Non - Finites
Non-finite is a form of verb that does not display a distinction in tense, in contrast with a finite verb, where there is a distinction between present tense and past tense. Eg. hopes, hoped. A non-finite verb is either infinitive, participle or gerund.
The infinitive is the base of a verb, often followed by 'to' as;
1. To err is human.
2. Birds love to sing.
In sentence one the infinitive like a noun is the subject of the verb 'is'.
In sentence two the infinitive like a noun is the object of the verb 'love'.

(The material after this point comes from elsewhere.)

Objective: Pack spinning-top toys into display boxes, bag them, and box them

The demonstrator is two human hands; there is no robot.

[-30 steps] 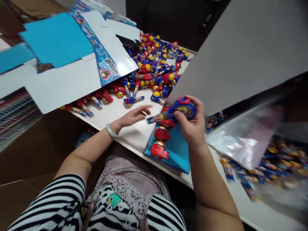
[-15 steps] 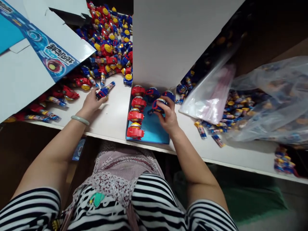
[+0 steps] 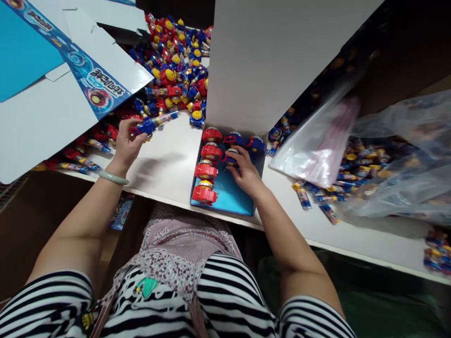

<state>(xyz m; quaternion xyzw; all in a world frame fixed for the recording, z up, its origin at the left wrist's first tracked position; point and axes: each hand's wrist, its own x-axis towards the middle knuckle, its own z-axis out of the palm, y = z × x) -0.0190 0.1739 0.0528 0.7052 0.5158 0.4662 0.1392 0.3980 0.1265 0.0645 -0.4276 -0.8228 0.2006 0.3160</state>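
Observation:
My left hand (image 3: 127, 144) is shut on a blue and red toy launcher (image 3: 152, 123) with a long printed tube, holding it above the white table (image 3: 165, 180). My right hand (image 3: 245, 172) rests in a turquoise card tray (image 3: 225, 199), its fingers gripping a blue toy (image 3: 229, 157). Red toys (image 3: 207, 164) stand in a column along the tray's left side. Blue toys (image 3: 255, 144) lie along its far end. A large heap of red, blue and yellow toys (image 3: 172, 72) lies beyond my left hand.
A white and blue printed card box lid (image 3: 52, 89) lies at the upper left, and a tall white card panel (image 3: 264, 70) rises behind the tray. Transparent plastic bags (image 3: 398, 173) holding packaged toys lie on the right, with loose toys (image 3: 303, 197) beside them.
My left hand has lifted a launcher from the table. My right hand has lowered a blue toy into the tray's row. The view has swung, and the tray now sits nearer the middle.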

After certain verbs like bid, let etc we use the infinitive without 'to' as;
1. Bid him go there.
2. Let him sit here.
A participle is a word, which is partly a verb and partly an adjective.
In the sentence
Hearing the noise the boy woke up,
The phrase hearing the noise, which is introduced by a participle, is called a participle phrase and according to the latter part of the definition, it is an adjective phrase.
A gerund is that form of the verb, which ends in -ing and has the force of a noun and a verb.
As both, gerund and the infinitive have the forces of a noun and a verb, they have the same uses.
Thus in many sentences, either of them may be used without any special difference in meaning such as;
Teach me to swim.
Teach me swimming.
To give is better than to receive.
Giving is better than receiving.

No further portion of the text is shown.